Cindy Huber, a retired special education teacher in Rockford, is planning to leave soon. “High taxes, high crime all over the city, unsafe community and to move closer to some of my family are some of the reasons that I’m moving in a month and a half,” she told me. “I will miss my friends, the family that are here, my church that’s here, and the house that I’ve lived in so long. But it’s time to leave.”
Even if Illinois’ population stays stagnant or only declines a little bit, that still has big political repercussions for the state. Every ten years, according to census.gov, the U.S. census determines congressional apportionment, redistricting, and distribution of more than $675 billion dollars annually to cities across the nation. The U.S. House of Representatives is fixed at 435 members, and the number of representatives for each state is determined by the population count. That translates to real political power in our nation’s capital.
Illinois currently has 18 U.S. representatives in Congress. In 1980, it had 24. As a result of the 2020 census, Illinois will likely see that number decline even more. “We may lose one or two seats in Congress, which lowers our influence,” Brian Harger, program coordinator with Northern Illinois University’s Illinois Health Information Technology Regional Extension Center, told the Peoria Journal Star.

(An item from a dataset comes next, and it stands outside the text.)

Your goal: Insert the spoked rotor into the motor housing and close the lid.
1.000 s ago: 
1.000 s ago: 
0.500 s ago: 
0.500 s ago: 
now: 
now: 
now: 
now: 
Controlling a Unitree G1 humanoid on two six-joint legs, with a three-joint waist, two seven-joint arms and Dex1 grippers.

Why are people leaving? Weather might play a role, but the people I talked to were much more concerned about finding a better job and a better quality of life for themselves and their family. Many felt frustrated with high taxes, crime, and dysfunctional state government. After I left, I learned our state government was a joke to many people living in other states. Our state couldn’t even pass a budget for over two years. Now, Illinois politicians are back to their old tricks, planning to borrow $5 billion from the federal government to cover the state’s budget shortfall. What an embarrassment.
I don’t know what will happen to Illinois, but it’s clear from both population data and anecdotal evidence that tens of thousands are voting with their feet and seeking prosperity elsewhere.